写真・文:idyllicocean
時代の波にのまれ月日が経つにつれ、同船のもっていた輝かしい船容も、華々しい船内施設も徐々に色褪せてしまった感もありますが、以前に乗船した<東京・高知>間の航海の様子を振り返りながら、同船の様子を再度まとめてみました。
東京港に停泊中の「さんふらわあとさ」。東京港は奇数日出港、フェリー南ターミナルから発着、上空に羽田空港に降りる飛行機が飛び交う中、巨体をフェリーターミナルの岸壁につけていました。ターミナルにつくと二階の待合室から大きな同船の船体が窓いっぱいに広がっており、これから始まる船旅に期待も高まったものです。乗船するのは徒歩客に加え、四国ゆきトラックの類も多く、船に近づくのも危険なほどトラックやトレーラーが行き通っていました。
乗船手続きは出航時刻18:40分の2時間前から可能で、乗船すると船内では「さんふらわあの唄」が終始流れています。ときおりアナウンスが入り、レストランが利用可能である旨、案内されていました。出航するとすぐに日が暮れてしまいます。東京湾をゆき、浦賀水道に入る手前でキャプテンからのアナウンス、乗船の御礼と、当日の波浪状況、航海の見通しが伝えられます。

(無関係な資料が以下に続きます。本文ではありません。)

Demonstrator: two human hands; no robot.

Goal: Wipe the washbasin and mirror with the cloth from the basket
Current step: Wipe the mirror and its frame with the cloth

那智勝浦港に近づくと、小さな小島が散在しているため、全長185メートルもあるこの船を操り、小島を避けながら入港するのはさぞかしスキルが要求されることだろうと感じます。台風や低気圧などが近づいていると、とりわけ深夜入出港となる上り便において那智勝浦港は抜港になることがあるようです。 写真を撮影した日は生憎の雨で、肌寒い中での入港となりました。 |
停泊時間が20分と短いので、一時下船して船体の写真を撮ることは基本的に認められませんでした。 大きな朱色のファンネルの奥に紀伊半島の緑が見えます。 |
プールは海水を満たしたもので船の揺れに応じて激しく波だちます。大人用と子供用の二種類のプールがありますが、利用しているのはほとんど子供たちでした。 プールを利用すると、後部デッキに着替える場所がないため、水着で船内を歩くことになり不便です。プールサイドにあるシャワーは水の出がいまひとつでした。 |
桂浜といえば五色石や、坂本龍馬で有名なところですが、これら有名な観光地のすぐ脇をとおって「とさ」は浦戸湾に向かっていきます。ここからは高知までの最終レグになります。 考えてみると、「とさ」の航路は航海士泣かせの航路でしたね。世界でも有数の海上交通往来の激しい浦賀水道、太平洋に面し、狭く波の高い那智勝浦港、そして曲がりくねった浦戸湾。 安全航海で24年間よく航行してくれました。 |
浦戸大橋は、水面からの高さ50メートル、全長1480メートルもの長い橋で、建設当時はコンクリート製の橋として最長だったようです。 この橋が完成するまで、両岸への移動手段は県営渡船を利用するか、高知市内まで入りこんだ浦戸湾を大きく迂回するかのどちらかでした。歩道もあったようですが「さんふらわあとさ」が運行されていた時代は有料だったようです。 |
ここから高知港フェリーターミナルまでは約30分程の航海、皆、思い思いに船旅の最終部分を楽しんでいることでしょう。この浦戸湾は非常に狭い航海の難所が数箇所あり、堤防の向こう側には民家もたくさん見えます。毎日の生活の中で「とさ」のような大型船が通過していく姿をどのような思いで眺めていたのでしょうか? |
15時40分、定刻に「とさ」は高知港に着岸しました。ここから高知駅まではタクシーで15分程、徒歩なら市電の「桟橋通五丁目」駅が最寄になります。 高知港に到着して暫くすると、ターミナルでは折り返し17時50分発、勝浦経由東京行きの乗船手続きが始まっていました。そして「とさ」は約2時間強後に、東京行きとして再度太平洋に出て行きます。 |
その後、暫くの間はマリンエキスプレスの<川崎・宮崎>航路、<川崎・日向>航路において、「パシフィックエキスプレス」、「フェニックスエキスプレス」が、那智勝浦・高知に交替で寄港し、南四国、南紀と関東の物流を肩代わりしていましたが、これもついに廃止。結局、関東地方から四国を結ぶ航路はオーシャン東九フェリー(2011年現在オーシャントランス)のみとなってしまいしました。この間に高速道路無料化、ブルーハイウェイライン解散、商船三井フェリー設立・そして2011年3月の震災といろいろな出来事が起こりましたが、長距離フェリーがもう一度花咲く日が来ることを願っています。船内の写真などもあったはずなのですが、未だ整理できておらず折をみて船内の様子も公開したいと思います。